Oui, le Vieux-Bordeaux, ses fleurons du XVIIIe siècle, ses gueuletons animés de la place Saint-Pierre, ses pilastres et mascarons et ses ravissantes venelles pavées de bonnes indentations. Mais dans certains de ses quartiers, la ville de Montaigne, Mauriac et Montesquieu est en pleine mutation et tutoie l’innovation. Tour d’horizon.

Des épaves rouillées et cabossées surgissent de la Garonne à marée basse, comme autant de glauques réminiscences du passé : ce sont les restes de 200 navires sabordés par la marine allemande en 1944, à la fin de l’occupation nazie.

Pour la sculptrice britannique Suzanne Treister, les rares carcasses qui subsistent dans ce fleuve sont plus que des rebuts du temps jadis : elles furent sa source d’inspiration pour Le vaisseau spatial, un étonnant ovni en inox qui paraît survoler le bassin numéro 1, dans le quartier des Bassins à flot. L’idée derrière cet objet non volant bien identifié ? Souligner la mutation de la ville de Bordeaux, comme si la ferraille des épaves s’était transmuée en engin futuriste par une refonte miraculeuse.

Photo: Gary Lawrence

Autrefois surnommée la Belle Endormie — une conséquence de trois siècles de présence britannique ? —, Bordeaux ne cesse de se réinventer depuis les années 1990. À cette époque, le maire Alain Juppé avait tout mis en œuvre pour tirer sa ville de la torpeur dans laquelle elle s’était enfoncée.
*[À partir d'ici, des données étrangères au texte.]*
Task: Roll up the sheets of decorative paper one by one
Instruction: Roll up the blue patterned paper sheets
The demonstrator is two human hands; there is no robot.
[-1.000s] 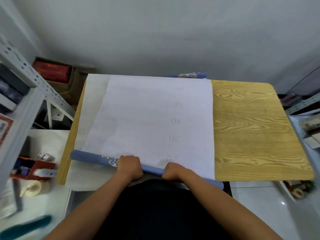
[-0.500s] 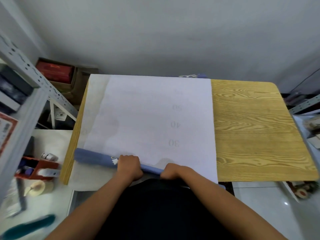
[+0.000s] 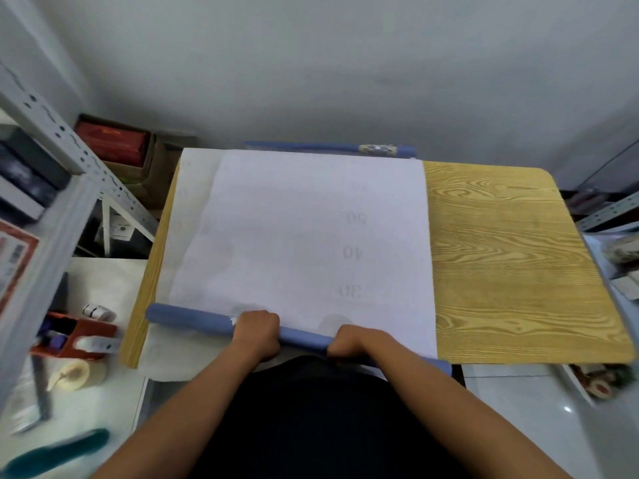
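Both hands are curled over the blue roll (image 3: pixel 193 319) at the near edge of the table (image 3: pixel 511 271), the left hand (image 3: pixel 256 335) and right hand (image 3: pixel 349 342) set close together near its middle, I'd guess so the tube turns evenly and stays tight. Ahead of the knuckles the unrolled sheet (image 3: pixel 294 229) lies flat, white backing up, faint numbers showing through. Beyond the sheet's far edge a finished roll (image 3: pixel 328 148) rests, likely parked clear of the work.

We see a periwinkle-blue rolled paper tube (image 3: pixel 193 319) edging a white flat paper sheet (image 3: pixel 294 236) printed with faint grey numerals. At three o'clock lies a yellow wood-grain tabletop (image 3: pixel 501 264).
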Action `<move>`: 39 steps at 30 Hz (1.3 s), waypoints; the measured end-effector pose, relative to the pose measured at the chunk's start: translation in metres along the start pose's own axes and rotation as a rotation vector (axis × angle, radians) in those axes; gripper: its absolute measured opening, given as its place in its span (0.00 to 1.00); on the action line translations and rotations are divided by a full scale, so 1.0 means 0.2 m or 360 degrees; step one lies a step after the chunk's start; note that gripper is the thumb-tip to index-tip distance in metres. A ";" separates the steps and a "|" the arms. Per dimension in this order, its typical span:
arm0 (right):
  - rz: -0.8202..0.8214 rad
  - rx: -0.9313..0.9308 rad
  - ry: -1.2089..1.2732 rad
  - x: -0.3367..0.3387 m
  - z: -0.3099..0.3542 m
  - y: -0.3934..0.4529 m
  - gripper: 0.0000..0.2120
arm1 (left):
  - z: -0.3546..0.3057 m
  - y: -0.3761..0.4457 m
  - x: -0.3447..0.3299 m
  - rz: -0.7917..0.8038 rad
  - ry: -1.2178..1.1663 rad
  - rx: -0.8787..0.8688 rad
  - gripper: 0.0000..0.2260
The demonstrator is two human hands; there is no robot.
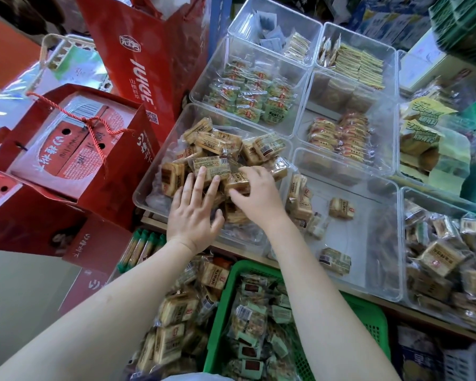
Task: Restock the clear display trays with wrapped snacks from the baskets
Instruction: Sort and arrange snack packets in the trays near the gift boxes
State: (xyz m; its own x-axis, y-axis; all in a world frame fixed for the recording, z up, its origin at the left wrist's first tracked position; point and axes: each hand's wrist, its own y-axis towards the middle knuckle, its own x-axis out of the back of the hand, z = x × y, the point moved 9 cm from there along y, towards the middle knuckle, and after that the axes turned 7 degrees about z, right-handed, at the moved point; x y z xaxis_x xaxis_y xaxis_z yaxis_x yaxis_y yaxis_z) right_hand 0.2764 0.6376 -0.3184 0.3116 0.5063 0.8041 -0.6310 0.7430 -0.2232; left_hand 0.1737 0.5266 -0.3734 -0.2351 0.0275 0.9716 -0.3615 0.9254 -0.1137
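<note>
Tan snacks point(211, 165): crinkly clear wrappers, piling up in the near-left clear tray point(143, 188).
Left hand point(194, 213): fingers spreading flat, pressing the heap.
Right hand point(254, 192): fingers curling around one pack.
Progress: this tray looking nearly full; neighbouring tray point(368, 284) holding few; green basket point(368, 314) still loaded.

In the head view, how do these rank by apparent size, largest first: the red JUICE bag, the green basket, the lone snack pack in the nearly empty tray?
1. Red JUICE bag and green basket: similar, both cropped, so unranked.
2. Lone snack pack: clearly smallest.
</note>
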 end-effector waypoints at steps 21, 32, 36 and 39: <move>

Après avoir désencrassé ses façades, introduit un tramway ultramoderne, fleuri ses allées et retapé ses quais déliquescents, il a doté Bordeaux de son fabuleux miroir d’eau, le lieu le plus rassembleur de la ville parce que tous s’y reconnaissent – ne serait-ce qu’en s’y mirant la tronche, ce qui les porte à réfléchir, dans tous les sens du terme.

Photo: Gary Lawrence

Depuis quelques années, ce sont les secteurs des Bassins à flot et de Bacalan, dans le nord de la ville, qui ont droit à toute une cure de jouvence. Après l’arrivée du tramway et l’érection du spectaculaire pont Chaban-Delmas, l’implantation de la Cité du vin a donné une impulsion nouvelle à cet ancien quartier portuaire et ouvrier.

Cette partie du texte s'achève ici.